*What to produce*
Pull out of the data below the stretch of lines bounded by the one containing "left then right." and the one containing "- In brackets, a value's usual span", both bounds included, unchanged.

Data entries
Start of Block

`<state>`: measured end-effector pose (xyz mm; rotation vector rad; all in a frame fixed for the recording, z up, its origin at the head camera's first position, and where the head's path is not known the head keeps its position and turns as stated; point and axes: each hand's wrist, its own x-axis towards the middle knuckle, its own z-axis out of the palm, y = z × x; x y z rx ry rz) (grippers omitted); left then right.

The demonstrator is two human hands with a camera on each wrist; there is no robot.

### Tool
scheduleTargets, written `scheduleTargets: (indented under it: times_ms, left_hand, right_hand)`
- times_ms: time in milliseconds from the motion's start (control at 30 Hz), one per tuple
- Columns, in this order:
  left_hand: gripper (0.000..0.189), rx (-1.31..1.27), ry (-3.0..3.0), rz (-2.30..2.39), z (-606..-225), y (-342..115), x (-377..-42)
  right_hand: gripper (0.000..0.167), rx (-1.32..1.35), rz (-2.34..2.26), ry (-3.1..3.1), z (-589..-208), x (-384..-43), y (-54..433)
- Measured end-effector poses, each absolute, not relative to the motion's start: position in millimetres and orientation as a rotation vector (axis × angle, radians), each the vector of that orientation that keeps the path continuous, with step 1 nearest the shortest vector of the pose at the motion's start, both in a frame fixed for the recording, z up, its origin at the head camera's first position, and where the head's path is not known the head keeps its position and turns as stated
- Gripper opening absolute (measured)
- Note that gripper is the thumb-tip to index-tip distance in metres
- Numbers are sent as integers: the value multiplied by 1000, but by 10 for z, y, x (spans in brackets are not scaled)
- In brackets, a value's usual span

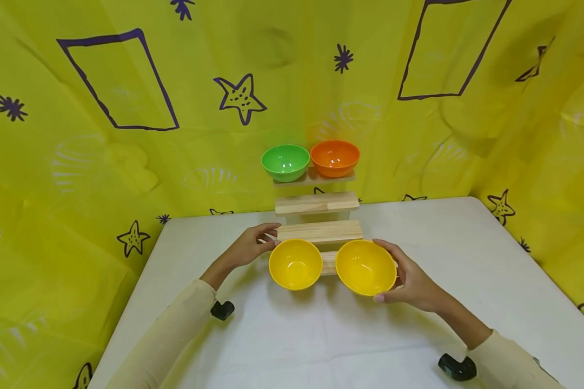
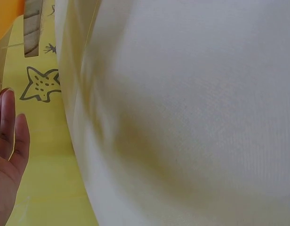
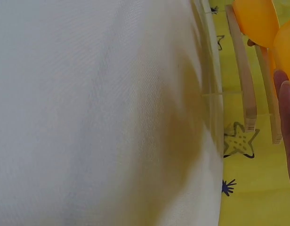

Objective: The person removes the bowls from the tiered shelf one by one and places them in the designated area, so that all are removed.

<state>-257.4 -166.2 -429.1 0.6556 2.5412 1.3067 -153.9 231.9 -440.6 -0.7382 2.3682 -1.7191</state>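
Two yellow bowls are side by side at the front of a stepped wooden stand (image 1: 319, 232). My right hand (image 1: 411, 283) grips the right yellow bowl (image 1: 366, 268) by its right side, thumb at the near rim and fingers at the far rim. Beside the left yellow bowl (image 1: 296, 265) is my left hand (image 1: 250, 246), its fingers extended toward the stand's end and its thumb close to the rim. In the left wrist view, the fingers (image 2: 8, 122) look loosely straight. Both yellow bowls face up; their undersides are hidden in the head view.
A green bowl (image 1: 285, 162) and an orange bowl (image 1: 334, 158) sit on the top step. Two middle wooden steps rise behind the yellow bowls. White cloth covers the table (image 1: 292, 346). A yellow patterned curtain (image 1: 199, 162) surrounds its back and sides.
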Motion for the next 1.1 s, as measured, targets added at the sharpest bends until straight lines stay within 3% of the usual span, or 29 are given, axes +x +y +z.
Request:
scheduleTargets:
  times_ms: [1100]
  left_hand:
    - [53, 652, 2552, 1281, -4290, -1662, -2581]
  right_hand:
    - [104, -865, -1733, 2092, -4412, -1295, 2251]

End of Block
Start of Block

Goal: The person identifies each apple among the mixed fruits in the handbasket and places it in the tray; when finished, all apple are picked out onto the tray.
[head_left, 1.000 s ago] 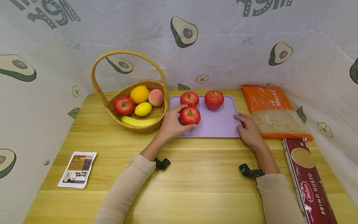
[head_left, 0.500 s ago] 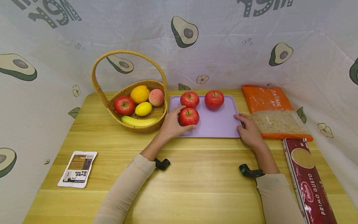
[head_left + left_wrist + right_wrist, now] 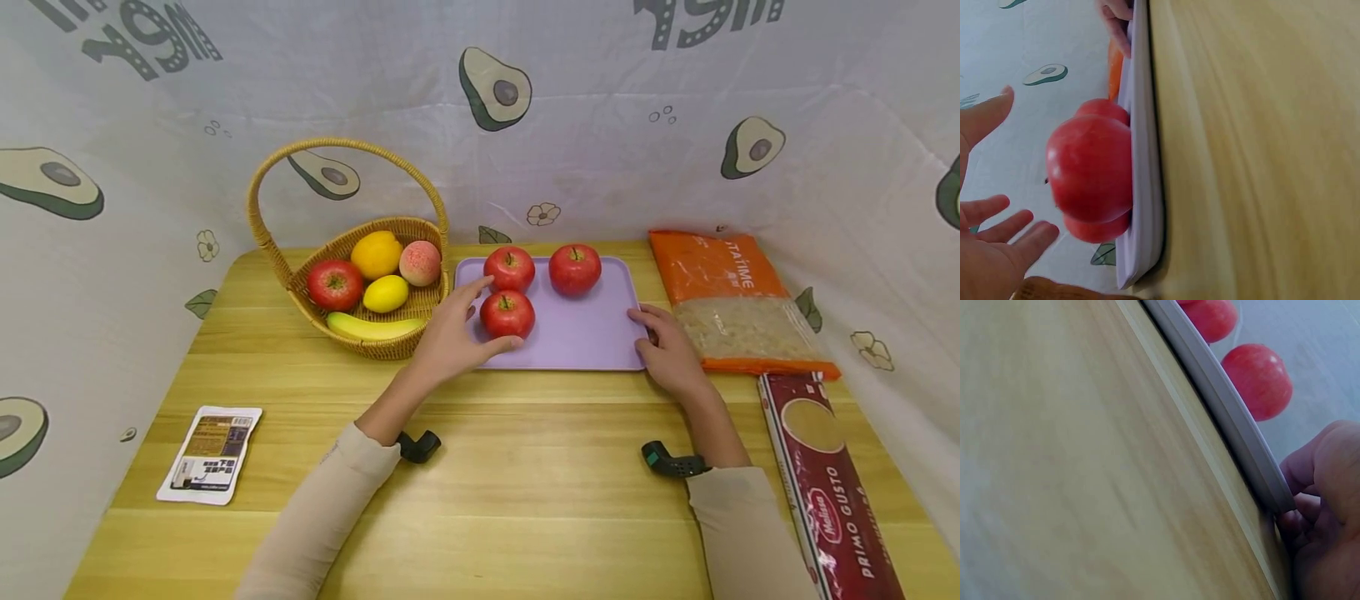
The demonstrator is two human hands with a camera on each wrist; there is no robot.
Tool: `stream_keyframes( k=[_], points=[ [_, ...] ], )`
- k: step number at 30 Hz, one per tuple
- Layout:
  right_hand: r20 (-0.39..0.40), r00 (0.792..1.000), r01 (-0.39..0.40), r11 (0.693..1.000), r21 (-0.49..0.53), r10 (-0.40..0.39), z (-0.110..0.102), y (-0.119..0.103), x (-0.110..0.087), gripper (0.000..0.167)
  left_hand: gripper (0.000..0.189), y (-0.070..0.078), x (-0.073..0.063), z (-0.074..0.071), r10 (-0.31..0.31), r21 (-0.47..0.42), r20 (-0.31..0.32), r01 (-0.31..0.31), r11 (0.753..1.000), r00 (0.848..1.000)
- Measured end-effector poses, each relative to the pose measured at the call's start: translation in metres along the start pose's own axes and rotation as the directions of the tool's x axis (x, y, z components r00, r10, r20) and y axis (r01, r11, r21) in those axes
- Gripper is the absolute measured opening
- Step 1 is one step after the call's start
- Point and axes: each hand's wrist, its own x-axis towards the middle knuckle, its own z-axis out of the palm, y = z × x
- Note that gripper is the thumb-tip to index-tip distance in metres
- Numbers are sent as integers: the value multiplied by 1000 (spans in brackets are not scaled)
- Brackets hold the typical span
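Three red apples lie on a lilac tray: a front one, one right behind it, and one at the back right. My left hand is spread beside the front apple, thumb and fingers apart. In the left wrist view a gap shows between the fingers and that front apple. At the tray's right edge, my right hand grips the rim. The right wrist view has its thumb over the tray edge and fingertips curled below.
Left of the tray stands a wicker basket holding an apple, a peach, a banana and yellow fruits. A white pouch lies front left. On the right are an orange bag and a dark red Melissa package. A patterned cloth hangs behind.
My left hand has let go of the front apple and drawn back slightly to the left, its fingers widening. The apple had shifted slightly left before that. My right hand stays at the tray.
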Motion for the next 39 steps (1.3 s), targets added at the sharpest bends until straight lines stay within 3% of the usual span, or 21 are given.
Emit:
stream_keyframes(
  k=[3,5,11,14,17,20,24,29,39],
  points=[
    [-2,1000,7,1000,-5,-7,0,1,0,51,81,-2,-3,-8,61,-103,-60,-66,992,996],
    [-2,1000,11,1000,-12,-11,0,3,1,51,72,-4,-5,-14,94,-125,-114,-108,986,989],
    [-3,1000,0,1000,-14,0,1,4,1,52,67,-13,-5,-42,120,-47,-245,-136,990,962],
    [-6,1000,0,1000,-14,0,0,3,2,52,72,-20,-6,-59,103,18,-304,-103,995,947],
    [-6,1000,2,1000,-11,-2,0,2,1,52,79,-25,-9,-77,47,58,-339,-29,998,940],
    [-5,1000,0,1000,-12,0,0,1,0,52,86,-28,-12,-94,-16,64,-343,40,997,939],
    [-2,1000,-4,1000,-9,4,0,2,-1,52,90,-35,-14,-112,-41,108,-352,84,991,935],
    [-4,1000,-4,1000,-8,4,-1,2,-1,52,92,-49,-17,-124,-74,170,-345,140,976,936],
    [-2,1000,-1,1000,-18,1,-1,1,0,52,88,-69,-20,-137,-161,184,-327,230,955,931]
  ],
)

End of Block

*Written reply*
`<state>`: measured end-effector pose (xyz mm; rotation vector rad; all in a frame fixed for the recording, z up, its origin at the head camera's first position, and where the head's path is not known the head keeps its position and turns as stated; point and axes: each hand's wrist, its own x-axis towards the middle knuckle, its own z-axis out of the palm, y = z × x; x y z rx ry rz) (grippers omitted); left then right.

The demonstrator is two human hands with a camera on each wrist; there is no robot.

### Tool
scheduleTargets, written `scheduleTargets: (indented under it: times_ms, left_hand, right_hand)`
- times_ms: time in milliseconds from the motion's start (control at 30 Hz), one per tuple
- Columns, in this order:
  left_hand: gripper (0.000..0.189), rx (-1.31..1.27), ry (-3.0..3.0), rz (-2.30..2.39), z (-606..-225), y (-342..115), x (-377..-42)
  right_hand: gripper (0.000..0.167), rx (-1.32..1.35), rz (-2.34..2.26), ry (-3.1..3.1), z (-589..-208), x (-384..-43), y (-54..433)
- Measured end-effector poses, each absolute, not relative to the motion's start: position in millimetres and orientation as a rotation vector (axis × angle, radians), each the vector of that orientation that keeps the path continuous, with step 1 nearest the shortest vector of the pose at the motion's start, both in a frame fixed for the recording, z up, its origin at the head camera's first position, and where the head's path is not known the head keeps its position and turns as stated
- Gripper opening absolute (measured)
- Note that gripper is the thumb-tip to index-tip distance in metres
- Numbers are sent as integers: the value multiplied by 1000, but by 10 for z, y, x (spans in brackets are not scaled)
- In brackets, a value's usual span

The answer to this exercise has been fully stated.